Output the complete listing exactly.

*** Opening of SOURCE MATERIAL ***

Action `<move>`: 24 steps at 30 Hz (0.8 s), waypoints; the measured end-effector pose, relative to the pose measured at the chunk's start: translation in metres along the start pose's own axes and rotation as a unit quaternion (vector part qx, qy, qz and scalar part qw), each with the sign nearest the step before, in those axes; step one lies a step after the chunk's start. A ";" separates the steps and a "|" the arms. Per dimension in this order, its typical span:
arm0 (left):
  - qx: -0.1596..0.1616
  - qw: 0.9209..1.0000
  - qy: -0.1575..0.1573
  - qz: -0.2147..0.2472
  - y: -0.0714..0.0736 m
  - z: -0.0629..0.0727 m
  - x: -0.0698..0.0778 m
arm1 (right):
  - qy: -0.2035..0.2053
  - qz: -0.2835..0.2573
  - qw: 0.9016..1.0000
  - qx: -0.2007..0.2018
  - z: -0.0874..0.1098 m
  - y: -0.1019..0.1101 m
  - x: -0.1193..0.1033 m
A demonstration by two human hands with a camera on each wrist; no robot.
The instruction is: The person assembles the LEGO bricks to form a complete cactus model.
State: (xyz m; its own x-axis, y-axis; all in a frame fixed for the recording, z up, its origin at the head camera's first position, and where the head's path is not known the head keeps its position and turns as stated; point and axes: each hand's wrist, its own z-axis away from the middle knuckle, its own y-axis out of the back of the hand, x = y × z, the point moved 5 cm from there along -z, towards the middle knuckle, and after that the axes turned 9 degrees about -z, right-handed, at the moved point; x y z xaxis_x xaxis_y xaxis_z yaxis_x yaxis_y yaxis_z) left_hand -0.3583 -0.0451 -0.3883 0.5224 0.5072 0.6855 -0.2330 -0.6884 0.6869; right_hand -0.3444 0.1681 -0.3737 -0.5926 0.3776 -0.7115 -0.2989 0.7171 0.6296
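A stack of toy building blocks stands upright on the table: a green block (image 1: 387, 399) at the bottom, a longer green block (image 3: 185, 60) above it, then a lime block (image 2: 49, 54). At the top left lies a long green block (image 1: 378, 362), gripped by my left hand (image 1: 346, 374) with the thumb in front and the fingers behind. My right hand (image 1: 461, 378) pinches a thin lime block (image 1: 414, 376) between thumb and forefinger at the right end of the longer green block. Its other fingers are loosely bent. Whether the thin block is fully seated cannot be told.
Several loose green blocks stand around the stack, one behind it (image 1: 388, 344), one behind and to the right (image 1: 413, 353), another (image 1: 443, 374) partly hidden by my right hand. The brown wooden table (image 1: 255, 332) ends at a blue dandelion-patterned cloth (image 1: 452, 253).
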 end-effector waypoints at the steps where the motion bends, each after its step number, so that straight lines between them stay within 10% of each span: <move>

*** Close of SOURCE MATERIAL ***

- SOLUTION BELOW:
Action `<move>`: 24 steps at 30 Hz (0.8 s), waypoints; the measured end-effector pose, relative to the pose measured at the chunk's start: translation in metres along the start pose's own axes and rotation as a unit quaternion (vector part qx, qy, qz and scalar part qw), each with the sign nearest the step before, in those axes; step one lies a step after the chunk's start. A ";" separates the steps and a "|" the arms. Per dimension in this order, its typical span:
arm0 (left):
  - qx: -0.1596..0.1616
  - qw: 0.9209..1.0000
  - qy: -0.1575..0.1573
  - qz: -0.2147..0.2472
  - y: -0.0714..0.0736 m
  - z: -0.0629..0.0727 m
  - x: -0.0698..0.0778 m
arm1 (right):
  - qy: -0.2035..0.2053
  - qz: -0.2835..0.2573
  - qw: 0.9016..1.0000
  - qx: -0.2007..0.2018
  - z: -0.0874..0.1098 m
  - y: -0.1019..0.1101 m
  - x: -0.1193..0.1033 m
A demonstration by two human hands with a camera on each wrist; no robot.
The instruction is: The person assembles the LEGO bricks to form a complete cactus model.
State: (xyz m; its own x-axis, y-axis; all in a frame fixed for the recording, z up, its origin at the head camera's first position, and where the head's path is not known the head keeps its position and turns as stated; point and axes: each hand's wrist, its own z-axis away from the middle knuckle, its own y-axis out of the back of the hand, x = y × z, the point moved 5 cm from there along -z, towards the middle knuckle, and after that the axes turned 9 degrees about -z, right-handed, at the moved point; x y z xaxis_x xaxis_y xaxis_z yaxis_x yaxis_y yaxis_z) left_hand -0.3583 -0.0451 -0.3883 0.5224 0.5072 0.6855 -0.2330 -0.6884 0.6869; right_hand -0.3444 0.1681 -0.3737 -0.5926 0.3776 -0.7115 -0.2989 0.7171 0.6296
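A stack of toy building blocks stands upright on the table: a green block (image 1: 387, 399) at the bottom, a longer green block (image 3: 185, 60) above it, then a lime block (image 2: 49, 54). At the top left lies a long green block (image 1: 378, 362), gripped by my left hand (image 1: 346, 374) with the thumb in front and the fingers behind. My right hand (image 1: 461, 378) pinches a thin lime block (image 1: 414, 376) between thumb and forefinger at the right end of the longer green block. Its other fingers are loosely bent. Whether the thin block is fully seated cannot be told.
Several loose green blocks stand around the stack, one behind it (image 1: 388, 344), one behind and to the right (image 1: 413, 353), another (image 1: 443, 374) partly hidden by my right hand. The brown wooden table (image 1: 255, 332) ends at a blue dandelion-patterned cloth (image 1: 452, 253).
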 end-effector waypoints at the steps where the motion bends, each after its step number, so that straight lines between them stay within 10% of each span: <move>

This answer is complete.